■ **What needs to be done**
Copy each line of the listing that includes "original".
# # # #
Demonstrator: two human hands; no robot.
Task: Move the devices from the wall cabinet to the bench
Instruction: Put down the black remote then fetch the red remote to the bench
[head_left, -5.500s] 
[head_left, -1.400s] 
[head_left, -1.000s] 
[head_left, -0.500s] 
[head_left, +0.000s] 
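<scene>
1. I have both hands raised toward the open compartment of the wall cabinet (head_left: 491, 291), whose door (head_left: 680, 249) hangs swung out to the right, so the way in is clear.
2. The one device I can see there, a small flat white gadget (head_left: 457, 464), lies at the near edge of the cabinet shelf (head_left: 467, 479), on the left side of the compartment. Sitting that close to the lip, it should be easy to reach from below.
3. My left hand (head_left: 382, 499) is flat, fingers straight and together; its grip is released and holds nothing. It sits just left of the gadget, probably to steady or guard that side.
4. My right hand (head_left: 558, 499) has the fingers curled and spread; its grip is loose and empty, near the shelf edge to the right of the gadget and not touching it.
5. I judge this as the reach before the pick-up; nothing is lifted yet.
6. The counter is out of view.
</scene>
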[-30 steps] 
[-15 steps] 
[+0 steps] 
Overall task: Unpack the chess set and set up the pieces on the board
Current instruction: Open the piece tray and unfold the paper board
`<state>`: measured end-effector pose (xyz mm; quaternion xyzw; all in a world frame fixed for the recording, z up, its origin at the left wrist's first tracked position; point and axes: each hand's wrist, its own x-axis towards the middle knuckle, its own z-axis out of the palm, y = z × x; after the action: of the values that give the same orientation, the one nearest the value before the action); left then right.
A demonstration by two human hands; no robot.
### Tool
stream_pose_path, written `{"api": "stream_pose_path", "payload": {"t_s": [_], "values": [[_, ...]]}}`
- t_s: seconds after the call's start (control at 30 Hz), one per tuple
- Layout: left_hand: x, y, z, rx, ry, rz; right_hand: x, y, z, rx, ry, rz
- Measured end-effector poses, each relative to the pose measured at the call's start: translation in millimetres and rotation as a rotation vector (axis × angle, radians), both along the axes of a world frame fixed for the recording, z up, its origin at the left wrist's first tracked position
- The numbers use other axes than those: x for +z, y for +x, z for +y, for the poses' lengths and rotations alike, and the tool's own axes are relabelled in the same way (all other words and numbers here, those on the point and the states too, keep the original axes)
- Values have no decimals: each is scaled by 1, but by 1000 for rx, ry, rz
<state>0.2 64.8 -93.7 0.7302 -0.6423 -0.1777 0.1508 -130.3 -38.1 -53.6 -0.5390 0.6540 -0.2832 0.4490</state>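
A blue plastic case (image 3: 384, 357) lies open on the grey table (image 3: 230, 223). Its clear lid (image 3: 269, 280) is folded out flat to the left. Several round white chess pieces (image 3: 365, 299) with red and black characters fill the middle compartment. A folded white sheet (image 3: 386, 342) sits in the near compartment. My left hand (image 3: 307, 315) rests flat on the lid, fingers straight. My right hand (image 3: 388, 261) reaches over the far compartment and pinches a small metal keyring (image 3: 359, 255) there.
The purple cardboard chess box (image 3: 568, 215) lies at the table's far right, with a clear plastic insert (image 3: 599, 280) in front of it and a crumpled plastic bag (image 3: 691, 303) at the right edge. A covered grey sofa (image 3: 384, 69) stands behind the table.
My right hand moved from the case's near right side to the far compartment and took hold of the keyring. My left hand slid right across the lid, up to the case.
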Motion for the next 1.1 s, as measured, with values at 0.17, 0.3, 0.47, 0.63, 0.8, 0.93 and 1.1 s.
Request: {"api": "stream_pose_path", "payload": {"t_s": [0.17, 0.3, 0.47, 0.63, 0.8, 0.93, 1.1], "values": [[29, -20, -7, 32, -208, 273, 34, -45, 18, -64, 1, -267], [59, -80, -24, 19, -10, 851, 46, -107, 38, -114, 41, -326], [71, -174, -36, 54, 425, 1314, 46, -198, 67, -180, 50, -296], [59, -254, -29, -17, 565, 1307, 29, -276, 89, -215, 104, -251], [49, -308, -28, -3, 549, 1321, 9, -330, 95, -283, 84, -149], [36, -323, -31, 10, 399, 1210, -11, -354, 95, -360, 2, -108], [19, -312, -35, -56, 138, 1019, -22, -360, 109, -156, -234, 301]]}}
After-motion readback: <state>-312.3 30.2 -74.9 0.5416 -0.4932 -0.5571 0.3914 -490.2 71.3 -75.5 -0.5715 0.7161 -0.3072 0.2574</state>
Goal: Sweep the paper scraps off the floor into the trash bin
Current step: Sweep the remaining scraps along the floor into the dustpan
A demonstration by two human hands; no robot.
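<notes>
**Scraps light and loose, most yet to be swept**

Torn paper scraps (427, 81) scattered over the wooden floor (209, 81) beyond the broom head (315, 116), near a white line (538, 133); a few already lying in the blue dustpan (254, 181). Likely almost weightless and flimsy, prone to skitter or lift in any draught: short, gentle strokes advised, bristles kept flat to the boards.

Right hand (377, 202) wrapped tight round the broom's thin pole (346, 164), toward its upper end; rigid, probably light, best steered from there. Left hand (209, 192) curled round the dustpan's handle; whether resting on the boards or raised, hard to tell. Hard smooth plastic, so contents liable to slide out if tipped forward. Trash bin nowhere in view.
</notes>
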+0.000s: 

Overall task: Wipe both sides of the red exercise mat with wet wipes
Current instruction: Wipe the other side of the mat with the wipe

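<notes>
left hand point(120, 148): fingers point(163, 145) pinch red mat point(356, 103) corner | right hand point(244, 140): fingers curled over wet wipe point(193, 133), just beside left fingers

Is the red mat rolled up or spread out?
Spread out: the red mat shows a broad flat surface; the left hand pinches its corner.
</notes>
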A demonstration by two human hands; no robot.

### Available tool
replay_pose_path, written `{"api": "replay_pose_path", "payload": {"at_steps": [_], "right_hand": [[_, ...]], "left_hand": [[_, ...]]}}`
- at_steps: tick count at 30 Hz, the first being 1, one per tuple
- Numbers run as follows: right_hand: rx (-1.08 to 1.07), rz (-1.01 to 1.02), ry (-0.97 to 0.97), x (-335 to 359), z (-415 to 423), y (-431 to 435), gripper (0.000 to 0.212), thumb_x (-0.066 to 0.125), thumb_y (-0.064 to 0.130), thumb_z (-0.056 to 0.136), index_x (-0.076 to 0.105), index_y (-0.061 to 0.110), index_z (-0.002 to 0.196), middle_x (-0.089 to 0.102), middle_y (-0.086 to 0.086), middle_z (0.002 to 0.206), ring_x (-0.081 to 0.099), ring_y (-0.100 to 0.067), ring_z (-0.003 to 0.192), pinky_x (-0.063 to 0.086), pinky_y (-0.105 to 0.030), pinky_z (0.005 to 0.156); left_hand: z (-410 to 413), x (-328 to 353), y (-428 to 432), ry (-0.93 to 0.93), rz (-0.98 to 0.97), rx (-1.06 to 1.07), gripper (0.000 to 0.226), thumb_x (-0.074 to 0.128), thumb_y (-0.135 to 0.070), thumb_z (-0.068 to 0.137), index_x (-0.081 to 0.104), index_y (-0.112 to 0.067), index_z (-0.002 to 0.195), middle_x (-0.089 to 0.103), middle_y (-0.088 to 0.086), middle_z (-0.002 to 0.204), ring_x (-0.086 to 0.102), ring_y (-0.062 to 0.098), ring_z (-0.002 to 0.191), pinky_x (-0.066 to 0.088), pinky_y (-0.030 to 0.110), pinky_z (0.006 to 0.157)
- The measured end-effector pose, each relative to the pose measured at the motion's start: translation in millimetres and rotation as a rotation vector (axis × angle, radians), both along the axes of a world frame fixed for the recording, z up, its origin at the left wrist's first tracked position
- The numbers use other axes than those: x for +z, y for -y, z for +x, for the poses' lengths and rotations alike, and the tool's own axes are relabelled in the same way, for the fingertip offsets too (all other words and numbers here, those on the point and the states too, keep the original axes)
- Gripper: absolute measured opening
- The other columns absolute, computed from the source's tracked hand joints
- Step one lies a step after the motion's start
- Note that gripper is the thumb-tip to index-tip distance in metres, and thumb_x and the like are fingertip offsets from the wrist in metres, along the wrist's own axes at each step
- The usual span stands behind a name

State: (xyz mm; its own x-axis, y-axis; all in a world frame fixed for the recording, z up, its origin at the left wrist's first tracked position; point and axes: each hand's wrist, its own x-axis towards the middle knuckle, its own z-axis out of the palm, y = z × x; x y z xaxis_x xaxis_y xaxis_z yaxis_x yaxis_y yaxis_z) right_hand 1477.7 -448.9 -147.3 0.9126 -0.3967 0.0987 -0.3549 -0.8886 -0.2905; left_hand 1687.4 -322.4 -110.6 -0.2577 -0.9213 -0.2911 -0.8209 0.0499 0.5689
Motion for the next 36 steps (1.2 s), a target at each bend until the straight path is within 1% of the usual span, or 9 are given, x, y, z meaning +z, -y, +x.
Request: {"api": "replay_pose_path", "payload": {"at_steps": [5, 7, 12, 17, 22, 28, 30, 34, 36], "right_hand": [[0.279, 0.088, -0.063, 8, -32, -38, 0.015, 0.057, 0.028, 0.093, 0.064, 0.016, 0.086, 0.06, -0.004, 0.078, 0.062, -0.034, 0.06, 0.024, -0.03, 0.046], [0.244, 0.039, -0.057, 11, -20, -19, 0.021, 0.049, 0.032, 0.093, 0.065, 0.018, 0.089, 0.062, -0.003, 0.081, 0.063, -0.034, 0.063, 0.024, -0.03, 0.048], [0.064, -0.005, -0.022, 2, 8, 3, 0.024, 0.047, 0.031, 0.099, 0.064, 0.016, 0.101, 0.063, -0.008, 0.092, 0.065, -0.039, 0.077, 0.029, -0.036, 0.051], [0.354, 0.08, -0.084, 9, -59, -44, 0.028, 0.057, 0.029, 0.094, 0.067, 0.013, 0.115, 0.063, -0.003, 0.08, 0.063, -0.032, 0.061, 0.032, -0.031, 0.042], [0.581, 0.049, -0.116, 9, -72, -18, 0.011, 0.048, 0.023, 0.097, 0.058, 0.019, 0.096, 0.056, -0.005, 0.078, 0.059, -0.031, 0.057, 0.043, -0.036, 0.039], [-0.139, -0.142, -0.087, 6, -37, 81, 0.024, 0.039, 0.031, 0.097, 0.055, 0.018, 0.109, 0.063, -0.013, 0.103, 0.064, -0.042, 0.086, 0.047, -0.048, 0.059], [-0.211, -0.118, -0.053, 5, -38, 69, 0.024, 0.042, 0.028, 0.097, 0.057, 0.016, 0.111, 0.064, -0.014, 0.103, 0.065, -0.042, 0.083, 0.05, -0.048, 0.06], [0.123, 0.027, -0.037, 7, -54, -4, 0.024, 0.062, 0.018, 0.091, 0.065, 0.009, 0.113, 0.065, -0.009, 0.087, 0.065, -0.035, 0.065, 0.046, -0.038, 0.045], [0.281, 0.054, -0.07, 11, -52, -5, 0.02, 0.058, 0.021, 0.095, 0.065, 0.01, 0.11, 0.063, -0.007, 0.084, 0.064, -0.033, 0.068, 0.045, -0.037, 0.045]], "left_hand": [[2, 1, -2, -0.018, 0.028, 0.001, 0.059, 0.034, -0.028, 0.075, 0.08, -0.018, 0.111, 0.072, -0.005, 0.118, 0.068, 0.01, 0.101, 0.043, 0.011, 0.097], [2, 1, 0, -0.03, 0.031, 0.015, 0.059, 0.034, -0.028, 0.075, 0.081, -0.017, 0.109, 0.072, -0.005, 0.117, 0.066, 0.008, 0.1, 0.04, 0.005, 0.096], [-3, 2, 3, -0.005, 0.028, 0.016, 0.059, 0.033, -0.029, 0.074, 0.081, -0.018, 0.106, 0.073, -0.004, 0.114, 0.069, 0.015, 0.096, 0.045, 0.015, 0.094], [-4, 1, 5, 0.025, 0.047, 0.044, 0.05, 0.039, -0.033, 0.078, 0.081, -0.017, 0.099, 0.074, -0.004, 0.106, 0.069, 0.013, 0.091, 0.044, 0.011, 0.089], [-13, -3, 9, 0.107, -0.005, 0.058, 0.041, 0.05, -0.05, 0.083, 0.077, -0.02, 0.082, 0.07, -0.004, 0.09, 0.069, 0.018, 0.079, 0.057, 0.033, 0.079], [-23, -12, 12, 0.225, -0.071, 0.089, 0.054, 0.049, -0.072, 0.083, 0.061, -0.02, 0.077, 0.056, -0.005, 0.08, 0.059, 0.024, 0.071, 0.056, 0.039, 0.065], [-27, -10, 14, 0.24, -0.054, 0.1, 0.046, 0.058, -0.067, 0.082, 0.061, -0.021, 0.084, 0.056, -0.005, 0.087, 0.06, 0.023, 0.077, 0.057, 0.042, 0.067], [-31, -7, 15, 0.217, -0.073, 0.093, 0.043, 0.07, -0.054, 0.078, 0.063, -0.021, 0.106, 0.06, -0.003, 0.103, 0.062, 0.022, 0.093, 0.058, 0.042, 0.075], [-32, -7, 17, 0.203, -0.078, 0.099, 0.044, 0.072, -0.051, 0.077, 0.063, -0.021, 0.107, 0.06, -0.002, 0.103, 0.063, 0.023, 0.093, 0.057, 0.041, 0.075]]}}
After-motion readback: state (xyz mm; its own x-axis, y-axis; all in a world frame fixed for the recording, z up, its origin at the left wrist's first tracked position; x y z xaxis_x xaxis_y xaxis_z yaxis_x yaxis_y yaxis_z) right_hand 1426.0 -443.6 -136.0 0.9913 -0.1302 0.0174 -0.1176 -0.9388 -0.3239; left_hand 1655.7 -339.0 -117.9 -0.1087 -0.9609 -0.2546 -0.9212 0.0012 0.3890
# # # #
■ **Answer box**
- The numbers use other axes than those: x for +z, y for +x, z for +y, for the poses' lengths and rotations alike, and the tool's own axes are relabelled in the same way (all other words and numbers here, those on the point and the states too, keep the original axes)
- The numbers use other axes than those: x for +z, y for -y, z for +x, for the poses' lengths and rotations alike, and the tool's own axes are relabelled in the same way, for the fingertip offsets too (all other words and numbers here, those on the point and the states too, keep the original axes)

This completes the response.